Imagine visiting one of the hundreds of campsites abandoned for the summer season and trying to piece together who was there, for how long, and what they were doing. If you’re an archaeologist studying Neanderthal settlements, that’s basically how you do your research — except the campsites are 45,000 years old.
Today, these researchers can do a lot more than excavate remains on a cave floor. Genetic, chemical and geological analysis tools help teams extract as much information as they can from the bones and tools our ancient ancestors left behind. Even then, there are still lots of questions left about how Neanderthals assembled shelters and carved out 200,000 years of existence across Europe.
“We usually relate Neanderthals with caves,” says Laura Sanchez-Romero, an archaeologist at the University of California, Berkeley, “but there are open-air sites that were also used for activities.” The association with cave dwellings make sense — a majority of known Neanderthal settlement sites are in these natural shelters, some of which might have had extra attributes that made the location more appealing than others. Proximity to water is always a plus, and a higher elevation could provide an ideal vantage point for assessing natural resources below, Sanchez-Romero says.
But caves likely get lots of attention because they are also the living spaces best preserved over time. Grasslands are more exposed to weather and scavengers, so any evidence of habitation is more likely to disappear across the millennia. Caves are also easier for archaeologists to examine. One formerly open-field location Sanchez-Romero excavated was in Basque country, which today is “like a jungle,” she says. “You can’t see more than 10 meters ahead of you.” Having to excavate a Neanderthal occupation site under all that shrubbery might deter some researchers, even though the sites are worth investigating. In Ukraine, archaeologists found circles of mammoth bones that they interpreted as the foundation of a campsite.
For the most part, Neanderthals hunkered down in a given spot because they were chasing their food. Some groups might have sought out specific locations because a wood or rock variety was worth harvesting, but generally, animal migration patterns dictated where our relatives would find their protein, says Andrea Picin, a Paleolithic archaeologist at the Max Planck Institute for the Science of Human History. In warmer, more consistent climates like the Mediterranean, Neanderthals might have moved around to new shelters to follow prey, but likely didn’t need to expand beyond a relatively small range. Anyone hunting reindeer near the Arctic would have more legwork to do — those animals can roam hundreds of miles when searching for edible greenery throughout the year.

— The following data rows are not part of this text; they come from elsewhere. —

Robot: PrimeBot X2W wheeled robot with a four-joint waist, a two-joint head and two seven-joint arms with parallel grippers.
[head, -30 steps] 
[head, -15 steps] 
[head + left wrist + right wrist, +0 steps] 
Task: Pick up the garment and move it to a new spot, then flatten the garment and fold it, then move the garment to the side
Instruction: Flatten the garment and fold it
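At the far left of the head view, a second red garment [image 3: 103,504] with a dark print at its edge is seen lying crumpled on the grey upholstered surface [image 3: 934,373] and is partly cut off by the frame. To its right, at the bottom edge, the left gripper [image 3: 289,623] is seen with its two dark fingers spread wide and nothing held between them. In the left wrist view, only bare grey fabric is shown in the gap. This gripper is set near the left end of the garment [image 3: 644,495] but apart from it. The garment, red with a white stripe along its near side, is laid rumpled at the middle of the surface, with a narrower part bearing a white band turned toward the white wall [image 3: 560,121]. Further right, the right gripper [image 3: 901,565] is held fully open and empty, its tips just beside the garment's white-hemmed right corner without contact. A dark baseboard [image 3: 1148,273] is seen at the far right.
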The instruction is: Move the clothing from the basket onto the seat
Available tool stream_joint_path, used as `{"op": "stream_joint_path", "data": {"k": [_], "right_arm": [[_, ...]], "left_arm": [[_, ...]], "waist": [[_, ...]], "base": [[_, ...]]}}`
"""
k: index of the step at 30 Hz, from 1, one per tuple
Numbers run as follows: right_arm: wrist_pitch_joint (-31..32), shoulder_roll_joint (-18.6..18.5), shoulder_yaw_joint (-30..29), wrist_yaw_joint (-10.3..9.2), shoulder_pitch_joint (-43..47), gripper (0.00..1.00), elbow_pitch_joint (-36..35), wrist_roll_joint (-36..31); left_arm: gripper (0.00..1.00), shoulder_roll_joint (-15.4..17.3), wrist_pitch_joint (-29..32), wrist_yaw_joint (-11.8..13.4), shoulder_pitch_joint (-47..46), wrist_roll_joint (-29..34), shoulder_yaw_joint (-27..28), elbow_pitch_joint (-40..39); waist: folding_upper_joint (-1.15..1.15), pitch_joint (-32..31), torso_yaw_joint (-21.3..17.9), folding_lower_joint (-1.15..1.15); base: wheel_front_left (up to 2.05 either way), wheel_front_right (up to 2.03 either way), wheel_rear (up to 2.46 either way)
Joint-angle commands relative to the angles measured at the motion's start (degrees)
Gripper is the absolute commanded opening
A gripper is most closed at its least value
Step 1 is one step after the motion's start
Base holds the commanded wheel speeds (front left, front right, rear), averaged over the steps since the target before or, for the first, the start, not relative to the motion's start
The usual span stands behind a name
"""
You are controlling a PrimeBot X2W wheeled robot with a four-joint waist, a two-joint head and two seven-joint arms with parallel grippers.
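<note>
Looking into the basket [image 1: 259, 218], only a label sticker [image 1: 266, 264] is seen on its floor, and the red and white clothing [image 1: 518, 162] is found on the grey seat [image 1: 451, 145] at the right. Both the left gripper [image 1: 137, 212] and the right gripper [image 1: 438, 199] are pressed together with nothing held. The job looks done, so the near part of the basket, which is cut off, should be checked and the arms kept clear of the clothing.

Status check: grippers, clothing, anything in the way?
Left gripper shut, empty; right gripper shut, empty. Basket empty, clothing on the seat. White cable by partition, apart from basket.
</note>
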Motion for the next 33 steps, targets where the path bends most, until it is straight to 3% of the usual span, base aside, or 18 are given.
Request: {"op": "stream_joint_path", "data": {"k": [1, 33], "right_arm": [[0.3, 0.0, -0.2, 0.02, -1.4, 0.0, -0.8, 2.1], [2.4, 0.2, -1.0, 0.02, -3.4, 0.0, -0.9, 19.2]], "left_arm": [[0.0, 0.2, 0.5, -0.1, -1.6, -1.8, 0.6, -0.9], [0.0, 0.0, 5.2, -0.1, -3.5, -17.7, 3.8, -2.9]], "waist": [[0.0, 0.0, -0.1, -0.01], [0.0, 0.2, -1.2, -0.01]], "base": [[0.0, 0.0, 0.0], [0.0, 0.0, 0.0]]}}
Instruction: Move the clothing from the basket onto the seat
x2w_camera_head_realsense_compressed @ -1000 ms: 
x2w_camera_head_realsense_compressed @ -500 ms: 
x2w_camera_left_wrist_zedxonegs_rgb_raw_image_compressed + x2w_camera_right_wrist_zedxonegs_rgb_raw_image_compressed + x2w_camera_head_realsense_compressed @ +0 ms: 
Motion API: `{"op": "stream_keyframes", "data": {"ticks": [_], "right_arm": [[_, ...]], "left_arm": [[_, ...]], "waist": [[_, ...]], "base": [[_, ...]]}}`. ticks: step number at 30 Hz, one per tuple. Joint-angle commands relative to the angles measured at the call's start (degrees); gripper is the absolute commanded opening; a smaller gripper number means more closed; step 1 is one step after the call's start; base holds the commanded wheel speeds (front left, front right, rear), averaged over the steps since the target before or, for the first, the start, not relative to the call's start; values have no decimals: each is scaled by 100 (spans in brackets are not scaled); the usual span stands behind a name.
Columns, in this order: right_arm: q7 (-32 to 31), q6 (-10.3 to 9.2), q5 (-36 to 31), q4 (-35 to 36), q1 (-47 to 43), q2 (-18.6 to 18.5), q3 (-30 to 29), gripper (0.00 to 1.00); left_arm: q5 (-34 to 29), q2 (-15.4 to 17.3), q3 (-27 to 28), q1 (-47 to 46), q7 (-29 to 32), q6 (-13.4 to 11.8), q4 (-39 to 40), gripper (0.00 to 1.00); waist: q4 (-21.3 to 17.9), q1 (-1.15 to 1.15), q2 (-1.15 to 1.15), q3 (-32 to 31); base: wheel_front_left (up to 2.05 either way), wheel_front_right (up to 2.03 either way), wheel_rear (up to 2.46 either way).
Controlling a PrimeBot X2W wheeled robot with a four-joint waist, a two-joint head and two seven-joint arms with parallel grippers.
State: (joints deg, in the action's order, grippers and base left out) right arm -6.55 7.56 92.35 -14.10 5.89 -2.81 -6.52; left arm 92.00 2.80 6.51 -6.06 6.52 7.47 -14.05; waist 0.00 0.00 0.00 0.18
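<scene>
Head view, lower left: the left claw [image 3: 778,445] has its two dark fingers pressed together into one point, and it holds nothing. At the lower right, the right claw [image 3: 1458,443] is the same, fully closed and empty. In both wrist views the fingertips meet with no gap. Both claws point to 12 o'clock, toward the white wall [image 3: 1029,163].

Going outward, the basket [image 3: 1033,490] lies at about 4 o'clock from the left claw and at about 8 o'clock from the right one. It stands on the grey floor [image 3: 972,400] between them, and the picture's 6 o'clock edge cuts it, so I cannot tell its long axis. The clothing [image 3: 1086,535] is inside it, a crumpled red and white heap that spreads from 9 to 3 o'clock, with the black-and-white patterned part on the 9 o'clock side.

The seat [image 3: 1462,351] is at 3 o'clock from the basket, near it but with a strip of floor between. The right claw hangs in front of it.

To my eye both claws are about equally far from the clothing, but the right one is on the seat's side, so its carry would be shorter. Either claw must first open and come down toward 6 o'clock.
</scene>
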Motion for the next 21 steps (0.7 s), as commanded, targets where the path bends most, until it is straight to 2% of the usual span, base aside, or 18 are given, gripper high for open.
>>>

Archaeologists can piece together some of the paths Neanderthals took when pursuing prey by examining the tools left behind at settlements. “We have different proxies to understand mobility, but the best one is raw material,” Picin says. Tracing where the flint or limestone was originally chipped out of the earth shows how far Neanderthals carried their tools, which they lugged around for up to 185 miles.
So far, understanding one of the most important aspects of Neanderthal “homes” — how long they lived in a given space — still eludes scientific understanding. Carbon dating a piece of bone might deliver a sense of how long ago Neanderthals took up residence in a spot, and could show that different groups of the species hunkered down in the same spot repeatedly.
But the technology isn’t refined enough to show whether a given group was present and tossing bones into a pile for just a couple months or several years. Trying to assess how long a group of Neanderthals lived in a site by the volume of artifacts left behind would be risky, Sanchez-Romero says, since sites are almost always not as the human relative left them. Water could wash items around, and scavenger animals can root around the remains and drag bones or tools out of place.
Even in locations with scarce Neanderthal remains, it’s hard to say why those items are there. “Maybe the stay was super short,” Picin says, “and maybe they were there just to have a look.” For the spots that were definitely a dwelling for some period of time, spaces were designated for fires, butchering and waste dumps. Basically, the floor plans looked a lot like ours. “Many people think Neanderthals were more like beasts or animals than like humans,” Picin says. “And of course they were a different species, but they behave more or less like us.”